◆ Task requirements ◆
Please return the lines below verbatim, beginning at the one that has "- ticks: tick" and stopping after the one that has "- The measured", and add no other lines.

(Dataset records)
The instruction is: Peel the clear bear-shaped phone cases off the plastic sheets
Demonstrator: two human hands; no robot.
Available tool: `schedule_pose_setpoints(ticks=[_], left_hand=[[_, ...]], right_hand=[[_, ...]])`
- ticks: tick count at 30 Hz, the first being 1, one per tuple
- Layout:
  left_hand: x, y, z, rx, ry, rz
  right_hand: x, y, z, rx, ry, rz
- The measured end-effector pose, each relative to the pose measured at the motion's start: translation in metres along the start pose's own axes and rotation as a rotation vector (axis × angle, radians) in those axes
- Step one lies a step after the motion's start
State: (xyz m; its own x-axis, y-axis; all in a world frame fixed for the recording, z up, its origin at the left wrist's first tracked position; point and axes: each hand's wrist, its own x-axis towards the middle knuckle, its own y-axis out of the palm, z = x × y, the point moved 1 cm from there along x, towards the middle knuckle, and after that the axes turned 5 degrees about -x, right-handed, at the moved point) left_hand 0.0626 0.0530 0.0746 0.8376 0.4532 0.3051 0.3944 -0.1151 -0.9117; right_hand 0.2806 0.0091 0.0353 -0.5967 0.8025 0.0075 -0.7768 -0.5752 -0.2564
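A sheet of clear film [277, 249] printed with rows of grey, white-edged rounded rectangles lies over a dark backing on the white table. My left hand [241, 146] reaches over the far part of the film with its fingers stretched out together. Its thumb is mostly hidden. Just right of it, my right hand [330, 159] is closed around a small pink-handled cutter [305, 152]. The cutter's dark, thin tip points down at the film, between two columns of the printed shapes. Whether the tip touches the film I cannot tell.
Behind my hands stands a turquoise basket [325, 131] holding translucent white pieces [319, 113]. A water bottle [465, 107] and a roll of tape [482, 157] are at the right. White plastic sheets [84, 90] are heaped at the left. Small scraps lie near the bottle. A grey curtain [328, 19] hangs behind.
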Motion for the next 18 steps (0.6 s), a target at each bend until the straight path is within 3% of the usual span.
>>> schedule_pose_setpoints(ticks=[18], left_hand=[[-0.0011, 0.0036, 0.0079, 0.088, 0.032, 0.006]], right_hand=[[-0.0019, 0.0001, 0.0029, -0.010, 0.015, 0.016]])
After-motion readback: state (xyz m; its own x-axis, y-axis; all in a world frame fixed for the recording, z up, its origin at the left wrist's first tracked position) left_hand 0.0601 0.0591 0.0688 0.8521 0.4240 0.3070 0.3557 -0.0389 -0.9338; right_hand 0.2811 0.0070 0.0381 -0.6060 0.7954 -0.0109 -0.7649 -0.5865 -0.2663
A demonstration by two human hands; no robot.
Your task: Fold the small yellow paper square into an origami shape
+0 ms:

◆ Your solution ◆
- ticks: tick count at 30 Hz, the first being 1, one per tuple
- Layout:
  left_hand: x, y, z, rx, ry, rz
  right_hand: x, y, z, rx, ry, rz
- The measured end-effector pose, each relative to the pose measured at the motion's start: translation in metres along the start pose's own axes and rotation as a rotation vector (axis × angle, radians) in those axes

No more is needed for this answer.